All procedures were performed at room temperature. After dewaxing and rehydration, slides were treated with 1% hydrogen peroxide in PBS and washed in PBS. Slides were subsequently incubated for 2 h in 3% normal sheep serum (NSS) in PBS, and overnight with the AM, CRLR, RAMP 2 or 3 antisera (diluted in PBS, 1% NSS 1/1000, 1/3000, 1/1500 and 1/2000 respectively). After washing, slides were incubated for 2 h with the secondary antibody (biotinylated anti-rabbit IgG, Vector Laboratories, distributed by AbCys, Paris, France, diluted 1/200 in PBS, 1% NSS). After washing in PBS, slides were incubated for 2 h with the avidin–biotin–peroxidase complex (Vectastain ABC System, Vector Laboratories, distributed by Clinisciences, Montrouge, France) and subsequently developed using 3,3'-diaminobenzidine and counter-stained with Mayer’s hematoxylin. Control sections included omission of primary antibodies. Brightfield images were captured with a color CCD camera (Coolsnap, Roper Scientific, Every, France) attached to a Leica microscope (Rueil-Malmaison, France) and digitized. Tissue AM peptide was quantified by measuring the AM-immunoreactive areas (AM-IR) using the Image software (21). Eight randomly chosen fields (0.7 mm²) per section were analyzed. To secure against a confounding effect of difference in size of adipocytes, we used two ways of surface measurement. For stromal cell clusters, the stained stromal area was divided by the total surface of the cluster (percentage of labeled stromal area). For stromal tissue close to adipocytes, the stained stromal area was divided by the number of adipocytes counted in the examined field (labeled stromal surface/adipocyte). Antibody against leptin was used as positive control of adipocyte staining and immunohistochemistry was performed as already described (22).

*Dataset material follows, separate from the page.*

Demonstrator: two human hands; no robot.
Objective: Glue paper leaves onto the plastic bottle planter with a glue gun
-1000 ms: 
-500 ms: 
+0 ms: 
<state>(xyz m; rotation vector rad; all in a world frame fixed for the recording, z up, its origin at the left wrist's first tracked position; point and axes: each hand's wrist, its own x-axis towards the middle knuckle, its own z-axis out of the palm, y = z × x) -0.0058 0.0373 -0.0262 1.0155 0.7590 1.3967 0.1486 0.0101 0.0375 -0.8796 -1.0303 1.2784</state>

For double labeling for AM and CD 68, background autofluorescence was abolished before the assay by using an in-house-built photobleaching box. Slides were blocked with PBS containing 3% NSS and subsequently incubated overnight in PBS containing 1% NSS, the anti-AM antiserum and a monoclonal antibody anti-CD 68 (clone 514H12, Serotec, Cergy Saint Christophe, France) diluted 1/20. Slides were subsequently rinsed thrice in PBS, and incubated for 2 h with fluorescein-conjugated goat anti-rabbit IgG and rhodamine (TRITC)-conjugated goat anti-mouse IgG (Jackson ImmunoResearch, West Grove, PA, USA) both diluted 1/200. Preparations were then observed using a True Confocal Scanner microscope (40xmagnification) coupled to 4D software. Controls included omission of primary antibodies.

In situ hybridization

After dewaxing and rehydration, slides were processed and hybridized as previously described (23). The probe was a 1.2 bp kb cDNA fragment of the human AM gene (24), subcloned in pPCRScript, linearized with Sal I (antisense probe) or with Not I (sense probe) and labeled with ³⁵S-UTP (Perkin-Elmer, Courtaboeuf, France). The specificity of the AM probe has already been described (19). After hybridization and washing, slides were exposed to X-ray films (Biomax MR, Kodak, Le Pontet, France) for 8 days, concomitantly with ¹⁴C standards, and subsequently dipped in nuclear emulsion (1:1 in water, KS, Ilford, Saint-Priest, France) and exposed for 5 weeks. After development, sections were counterstained with Solid Red.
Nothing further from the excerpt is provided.